CANSA And Partners Launch Cheeky Campaign To Encourage Self-Screening

CANSA Launches Cheeky Campaign To Encourage Self-Screening

To encourage self-screening, the Cancer Association of South Africa (CANSA) has joined hands with Food Lover’s Market and Grid Worldwide in a national campaign that appeals to shoppers to check their breasts as often as they check out their fruit and vegetables.

Taking place in October, for breast cancer awareness month, the Check Them Out campaign will see the fresh produce aisles of all Food Lover’s Market and Food Lover’s Eatery stores across the country brandished with cheeky stickers to remind women to perform home self-examinations to spot lumps, bumps and other irregularities, which could be signs of breast cancer.

While the campaign aims to get a reaction from shoppers in a good way, the objective is to drive proactive cancer screening, as women treated for early breast cancer are likely
to become long-term survivors, according to a study published in 2023 by leading medical research group, The BMJ.

In addition to quirky stickers on fruits and vegetables, the Check Them Out campaign also takes the form of rebranded shopping bags and in-store promotional posters that detail
how to conduct a self-examination. In-store and campaign artwork directs ladies to the CANSA page for further information and crucial next steps should they find something suspicious.

According to the National Cancer Registry 2019, breast cancer remains the most prevalent of cancers among women, and females have a one in 27 lifetime risk of developing it.

The breast is the leading cancer site in women throughout the world, states research by Bruni et al. (2019). It is also the leading cause of female cancer deaths in almost all
countries, except for the most economically developed, in which it is second to lung cancer.

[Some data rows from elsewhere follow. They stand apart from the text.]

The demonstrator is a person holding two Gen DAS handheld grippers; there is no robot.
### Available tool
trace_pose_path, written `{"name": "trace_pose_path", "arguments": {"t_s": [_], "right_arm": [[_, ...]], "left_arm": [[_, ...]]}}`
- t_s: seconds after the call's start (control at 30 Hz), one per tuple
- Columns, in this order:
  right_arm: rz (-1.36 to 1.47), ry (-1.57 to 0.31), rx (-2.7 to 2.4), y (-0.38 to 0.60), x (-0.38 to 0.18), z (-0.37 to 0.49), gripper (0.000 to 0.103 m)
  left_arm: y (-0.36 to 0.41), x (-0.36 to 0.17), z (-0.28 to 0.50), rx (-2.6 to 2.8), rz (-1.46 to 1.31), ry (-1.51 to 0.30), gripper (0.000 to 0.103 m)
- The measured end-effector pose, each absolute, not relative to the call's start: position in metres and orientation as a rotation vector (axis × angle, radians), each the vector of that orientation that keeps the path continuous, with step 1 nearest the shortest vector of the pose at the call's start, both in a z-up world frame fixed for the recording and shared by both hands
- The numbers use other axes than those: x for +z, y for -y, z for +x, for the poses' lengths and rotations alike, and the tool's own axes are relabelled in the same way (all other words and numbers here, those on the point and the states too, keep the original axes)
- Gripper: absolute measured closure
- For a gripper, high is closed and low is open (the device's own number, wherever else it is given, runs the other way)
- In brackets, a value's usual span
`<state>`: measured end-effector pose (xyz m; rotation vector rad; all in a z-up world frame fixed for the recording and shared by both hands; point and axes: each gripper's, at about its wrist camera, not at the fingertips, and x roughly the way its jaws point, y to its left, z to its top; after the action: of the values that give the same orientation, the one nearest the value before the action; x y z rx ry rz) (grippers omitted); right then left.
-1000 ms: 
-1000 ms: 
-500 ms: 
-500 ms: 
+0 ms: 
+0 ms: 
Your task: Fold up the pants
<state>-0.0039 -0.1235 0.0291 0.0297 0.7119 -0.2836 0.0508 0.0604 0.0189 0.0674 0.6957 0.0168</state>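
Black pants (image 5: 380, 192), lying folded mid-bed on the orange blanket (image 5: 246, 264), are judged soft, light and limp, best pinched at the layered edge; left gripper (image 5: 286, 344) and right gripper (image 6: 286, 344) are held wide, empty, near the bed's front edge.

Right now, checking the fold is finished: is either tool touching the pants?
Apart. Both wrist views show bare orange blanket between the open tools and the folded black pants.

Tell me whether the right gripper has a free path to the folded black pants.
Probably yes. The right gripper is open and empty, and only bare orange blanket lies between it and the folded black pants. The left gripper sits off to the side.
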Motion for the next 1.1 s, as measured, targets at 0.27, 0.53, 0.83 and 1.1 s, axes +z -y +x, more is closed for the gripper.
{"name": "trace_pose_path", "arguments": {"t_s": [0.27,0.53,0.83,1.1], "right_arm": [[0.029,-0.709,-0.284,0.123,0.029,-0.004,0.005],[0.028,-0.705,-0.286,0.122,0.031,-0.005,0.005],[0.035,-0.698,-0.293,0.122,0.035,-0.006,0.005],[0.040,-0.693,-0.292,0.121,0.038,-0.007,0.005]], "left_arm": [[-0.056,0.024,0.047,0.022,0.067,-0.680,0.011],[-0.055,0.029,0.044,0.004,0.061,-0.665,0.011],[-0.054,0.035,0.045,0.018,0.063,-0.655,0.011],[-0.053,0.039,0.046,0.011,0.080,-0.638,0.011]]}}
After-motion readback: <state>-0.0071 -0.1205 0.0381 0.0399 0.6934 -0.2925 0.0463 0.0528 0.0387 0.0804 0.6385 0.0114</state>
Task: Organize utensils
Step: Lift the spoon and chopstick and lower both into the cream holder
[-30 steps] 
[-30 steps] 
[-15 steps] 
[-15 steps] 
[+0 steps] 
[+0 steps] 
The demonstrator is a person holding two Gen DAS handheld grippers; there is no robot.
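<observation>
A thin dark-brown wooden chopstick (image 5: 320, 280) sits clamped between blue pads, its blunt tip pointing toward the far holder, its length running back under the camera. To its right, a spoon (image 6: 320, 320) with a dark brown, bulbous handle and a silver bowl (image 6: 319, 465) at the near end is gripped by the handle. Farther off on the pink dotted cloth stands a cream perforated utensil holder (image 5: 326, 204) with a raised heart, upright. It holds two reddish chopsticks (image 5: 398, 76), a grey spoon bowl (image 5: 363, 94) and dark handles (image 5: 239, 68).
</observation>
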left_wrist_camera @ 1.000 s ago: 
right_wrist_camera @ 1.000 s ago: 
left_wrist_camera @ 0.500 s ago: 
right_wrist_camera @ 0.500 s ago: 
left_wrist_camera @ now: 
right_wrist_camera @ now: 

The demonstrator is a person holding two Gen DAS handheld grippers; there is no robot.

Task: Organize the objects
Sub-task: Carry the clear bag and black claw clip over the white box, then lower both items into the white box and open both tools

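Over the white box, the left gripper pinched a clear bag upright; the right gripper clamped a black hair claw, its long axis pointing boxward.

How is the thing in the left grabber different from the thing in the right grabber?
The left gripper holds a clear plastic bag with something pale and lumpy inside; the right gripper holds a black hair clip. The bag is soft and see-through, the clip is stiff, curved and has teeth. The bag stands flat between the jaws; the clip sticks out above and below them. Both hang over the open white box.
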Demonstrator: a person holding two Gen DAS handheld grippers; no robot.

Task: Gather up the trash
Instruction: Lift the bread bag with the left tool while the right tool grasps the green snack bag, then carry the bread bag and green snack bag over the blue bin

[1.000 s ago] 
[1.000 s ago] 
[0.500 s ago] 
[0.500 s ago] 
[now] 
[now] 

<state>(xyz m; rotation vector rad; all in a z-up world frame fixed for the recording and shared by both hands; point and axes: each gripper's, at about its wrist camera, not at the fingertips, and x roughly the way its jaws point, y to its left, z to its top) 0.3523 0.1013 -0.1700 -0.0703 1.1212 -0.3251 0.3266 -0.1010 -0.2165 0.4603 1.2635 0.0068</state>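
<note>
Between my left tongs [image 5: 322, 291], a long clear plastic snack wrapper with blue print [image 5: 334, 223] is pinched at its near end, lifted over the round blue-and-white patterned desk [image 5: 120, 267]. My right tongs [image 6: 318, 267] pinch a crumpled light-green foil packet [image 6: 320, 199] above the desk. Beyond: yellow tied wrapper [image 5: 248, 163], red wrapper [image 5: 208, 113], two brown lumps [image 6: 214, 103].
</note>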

While many factors such as age, family history, genetics and even diet play a role in the chances of developing breast cancer, early detection plays a key role in effective
treatment and outcomes.

Grid Worldwide proactively approached CANSA and Food Lover’s Market for the Check Them Out campaign. ‘Everyone knows someone who has been affected by cancer,’ said
Lauren Shewitz, creative director at Grid. ‘As a team, we wanted to create a relevant, memorable and impactful campaign that not only created awareness but also brought meaning to marketing, with the ultimate objective of saving lives.’

Terri Coppin Harris, head of Culture and Communication at Food Lover’s Market, said this was an opportunity they couldn’t afford to miss. ‘As a retailer that holds fast to strong family values, we could not pass on the chance to weigh in and support this campaign. Breast cancer is still listed as the top invasive cancer reported for South African women, and this made us realise that it can so easily affect our shoppers and team members. We loved the idea of creating a bold reminder in our stores to educate our customers and our team about self-examination and screening.’

While shoppers will be reminded to ‘check out their melons’ and ‘feel their avos’ through stickers on selected seasonal fruit, Food Lover’s Market has elevated the campaign in-house by creating an equally strong awareness campaign to engage and inform all Food Lover’s Market team members on the importance of preventative screenings.

‘I am confident that this campaign will garner the reaction we want. We’re aiming to grab shopper attention in a big way as it’s not every day you see fruit linked to some of our most intimate parts. Hopefully, it will make our consumers stop, think and take action,’ said Coppin Harris.

‘We’re excited to align ourselves with Food Lover’s Market and Grid Worldwide for the Check Them Out campaign,’ added Lorraine Govender, National Manager, Health Promotion at CANSA. ‘Together, we are raising awareness in a proactive and meaningful way, and
delivering on the message that early detection is critical. We want to urge everyone to be aware of their own bodies, look out for anything that is unusual, and get checked out early – it could save your life.’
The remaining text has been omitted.